Politica

La partita delle riforme, per non perdere il Pnrr

23
Maggio 2022
Di Giampiero Cinelli

Si suole dire che in economia non ci sono pasti gratis. Questo Mario Draghi ha voluto far intendere alle forze di governo quando le ha richiamate a trovare una soluzione sulle riforme da approvare. Pena il rischio di non riuscire a mandare in porto il Pnrr. Il grande piano di ripresa è infatti legato a stretto giro con interventi chiesti dalla Commissione Europea, che oggi di nuovo sono stati comunicati ufficialmente all’Italia.
Si tratta principalmente della riforma del fisco, attualmente una legge delega, che prevede la revisione delle aliquote, specie quelle marginali, il taglio del cuneo fiscale e la revisione del catasto, anche questa molto raccomandata. Poi la riforma della giustizia e il disegno di legge sulla concorrenza, in cui figura la misura sugli stabilimenti balneari. L’articolo che regola le concessioni balneari, da rimettere a gara entro il 2024 con un appalto a livello europeo ha visto i partiti di centrodestra arroccarsi, facendo arenare il testo nella Commissione Industria del Senato. 

Secondo quanto si apprende, ci sarebbe tempo fino a domani mattina per un approvazione e il successivo approdo in Senato e, se così non fosse, Draghi chiederebbe l’approvazione tramite la fiducia. Polverizzando però anche gli emendamenti che erano stati presentati, concernenti la questione degli indennizzi per le spese sostenute dagli imprenditori non coperte dagli introiti e il supporto a chi ancora pagava il mutuo della concessione. Con la fiducia, per quanto riguarda il catasto, resterebbe in piedi solo la nuova mappatura degli immobili.
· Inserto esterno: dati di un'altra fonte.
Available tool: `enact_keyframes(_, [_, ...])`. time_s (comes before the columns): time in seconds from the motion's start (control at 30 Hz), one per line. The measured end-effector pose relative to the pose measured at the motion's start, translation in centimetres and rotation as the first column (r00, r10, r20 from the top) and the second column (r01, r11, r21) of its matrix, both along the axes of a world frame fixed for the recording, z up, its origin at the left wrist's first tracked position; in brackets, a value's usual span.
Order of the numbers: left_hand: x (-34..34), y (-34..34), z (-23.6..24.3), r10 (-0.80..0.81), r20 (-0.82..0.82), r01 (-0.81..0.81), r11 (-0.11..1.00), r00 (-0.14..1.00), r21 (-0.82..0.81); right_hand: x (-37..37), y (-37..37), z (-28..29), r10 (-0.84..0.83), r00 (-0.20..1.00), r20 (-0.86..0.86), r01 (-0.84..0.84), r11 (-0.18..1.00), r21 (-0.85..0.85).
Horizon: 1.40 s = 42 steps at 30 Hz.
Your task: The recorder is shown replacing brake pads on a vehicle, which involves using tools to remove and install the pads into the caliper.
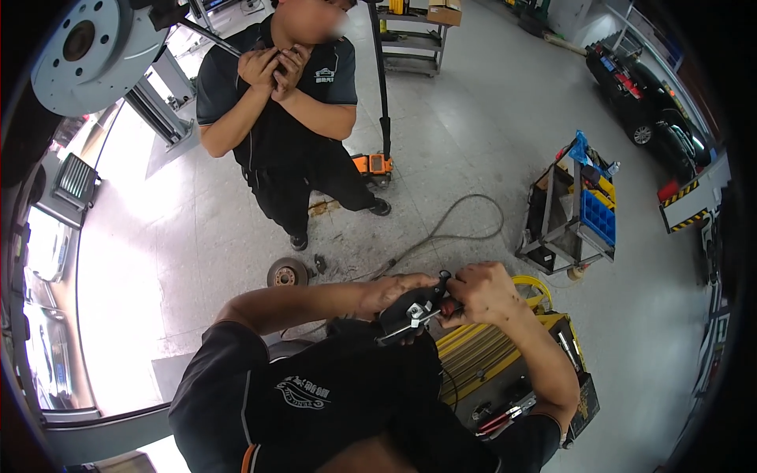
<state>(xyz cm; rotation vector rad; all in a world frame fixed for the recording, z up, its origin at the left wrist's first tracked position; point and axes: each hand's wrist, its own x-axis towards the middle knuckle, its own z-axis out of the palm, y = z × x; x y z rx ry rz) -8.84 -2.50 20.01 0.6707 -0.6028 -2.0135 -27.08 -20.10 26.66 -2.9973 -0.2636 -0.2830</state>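
Dark part [400,312] sits between the hands: left hand [393,292] wrapped around its body, right hand [485,292] bunched at a red piece [450,306], exact grip unclear. Likely heavy, stiff, possibly greasy; best held by the body. Yellow cart [473,344] crowds right; hose [404,255] and rotor [287,276] on floor [426,142] beyond.

Strong white light is pouring from the left, bleaching the left edge of the floor [173,268] (glare is nearly erasing detail there), while its right edge is looking greyer. Distortion is bending lines; blur is covering the co-worker's face [319,22].
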Motion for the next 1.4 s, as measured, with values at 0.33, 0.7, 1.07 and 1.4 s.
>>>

Ma il fiato sul collo da parte di Bruxelles è quello che agita il premier. Sotto osservazione gli output macroeconomici. Le stime su Pil, debito e deficit sono più pessimistiche rispetto a quelle di Roma. Il deficit/Pil è previsto al 5,6%, 3,9% l’anno prossimo, ma l’UE pensa che starà sul 4,3%. Il debito pubblico scende anche nel 2023 ma di meno rispetto a quanto si aspetta la Commissione, che lo stima al 146,8% del Pil. Perciò azioni che possono favorire maggiore concorrenza, più entrate e una più adeguata tassazione potrebbero ridurre il disavanzo di bilancio e spingere la crescita. Tra bilancio stabile e crescita però non c’è mai un’equivalenza automatica, a maggior ragione in un quadro come questo in cui l’alta inflazione, gli squilibri dati dalla guerra e le stretta monetaria della Bce faranno aumentare i tassi entro l’estate o a settembre. 

Ecco perché il Commissario Europeo Paolo Gentiloni pensa che sia indispensabile per le riforme da approvare far fruttare la spinta del Recovery Plan. Il cui moltiplicatore sul Pil si basa su uno 0,9% ma che può favorire un’onda lunga. «Nessuno parla di tornare all’austerity – ha detto Gentiloni in un’intervista alla Stampa – ma l’espansione della spesa corrente non sarà più quella dei due anni di pandemia Non possiamo permettercelo visti i rischi dell’inflazione. Quindi dobbiamo puntare ai prestiti contro il caro energia per le famiglie più vulnerabili, utilizzando gli attuali strumenti messi in campo dall’UE. Se le emissioni di debito comune funzionano verranno certamente riproposte».